# What needs to be done
This task calls for copying each line below that contains "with".

# Supplied information
------------
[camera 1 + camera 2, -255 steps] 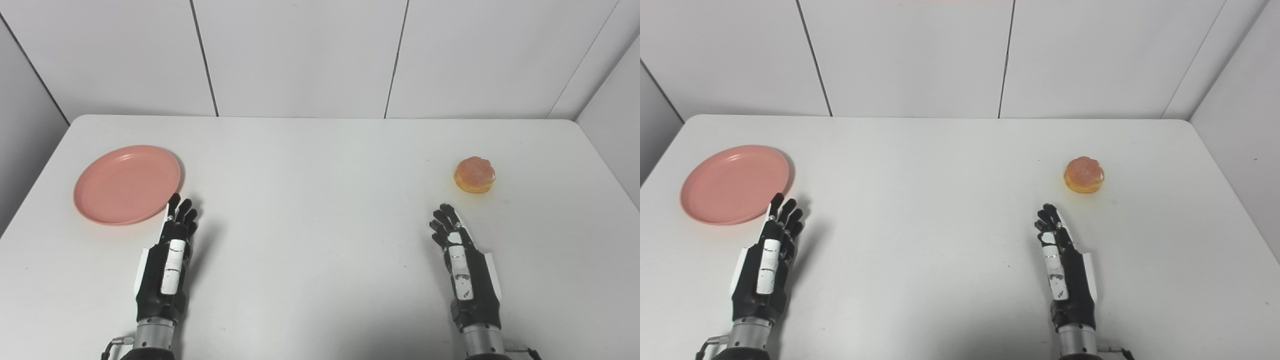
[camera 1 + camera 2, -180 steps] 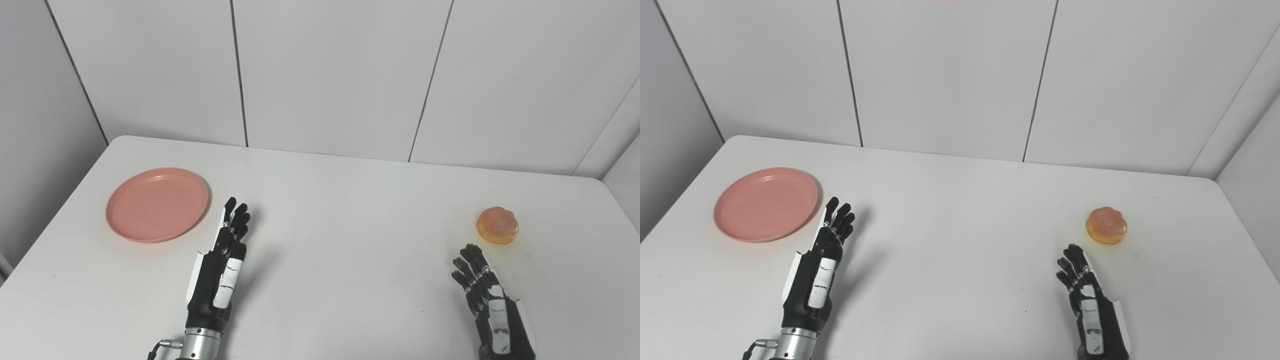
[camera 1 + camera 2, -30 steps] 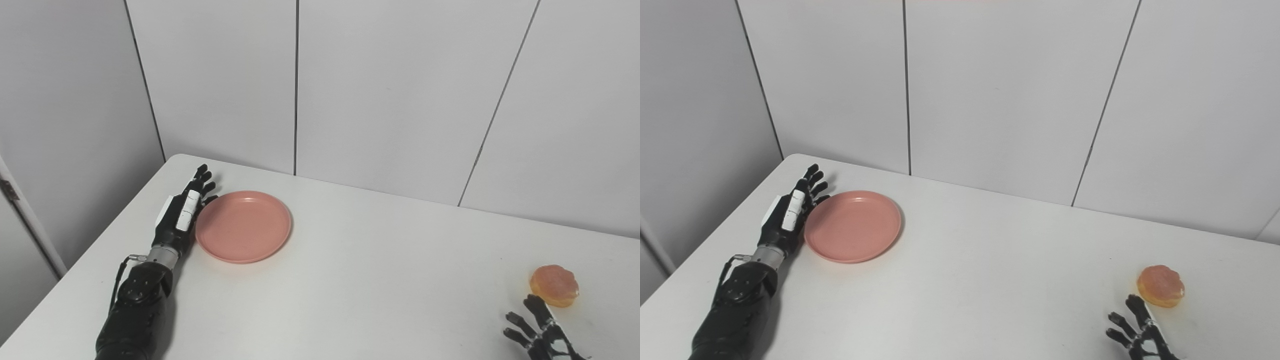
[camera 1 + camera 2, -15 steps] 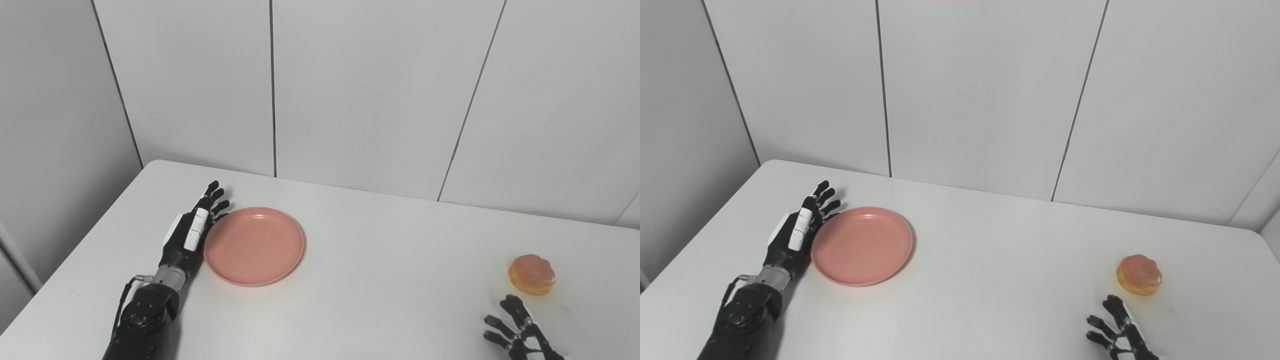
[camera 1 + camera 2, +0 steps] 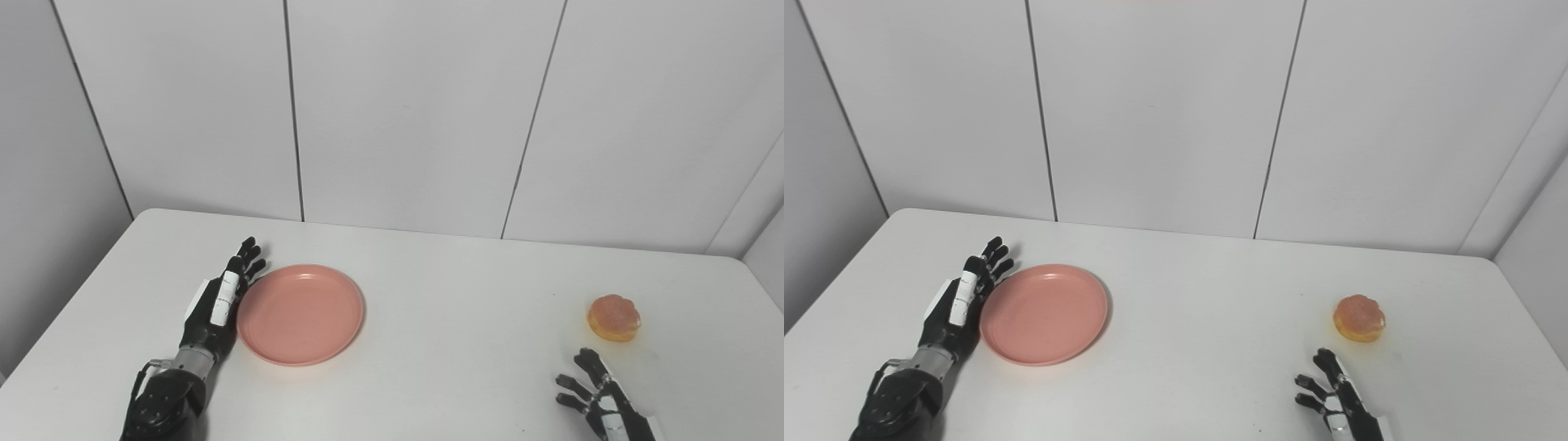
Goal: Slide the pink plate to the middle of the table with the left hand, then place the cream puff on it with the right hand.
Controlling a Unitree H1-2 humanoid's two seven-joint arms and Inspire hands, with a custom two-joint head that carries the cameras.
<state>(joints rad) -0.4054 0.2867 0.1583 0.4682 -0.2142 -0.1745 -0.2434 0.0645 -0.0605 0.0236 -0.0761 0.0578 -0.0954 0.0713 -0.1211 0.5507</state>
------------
# Output for this task
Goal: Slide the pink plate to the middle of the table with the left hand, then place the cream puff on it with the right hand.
Controlling a Unitree H1-2 humanoid's two seven-joint arms and Inspire hands, with a custom two-joint head that carries the cameras.

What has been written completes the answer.